> **Action item**
Transcribe the whole listing below. Pictures do not go in the copy.

Start of Data provided

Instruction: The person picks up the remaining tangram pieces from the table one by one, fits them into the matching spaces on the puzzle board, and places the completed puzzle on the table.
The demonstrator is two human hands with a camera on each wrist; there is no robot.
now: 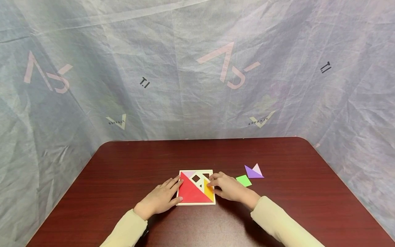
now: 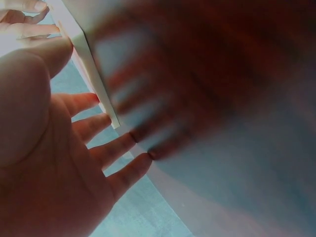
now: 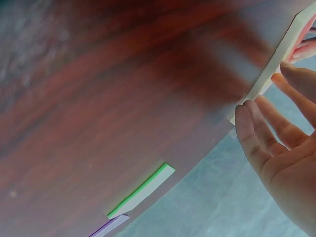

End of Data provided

> **Solved problem**
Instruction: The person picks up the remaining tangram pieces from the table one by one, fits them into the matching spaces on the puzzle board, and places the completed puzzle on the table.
The demonstrator is two human hands with a camera on each wrist; there is no robot.
now: 
now: 
now: 

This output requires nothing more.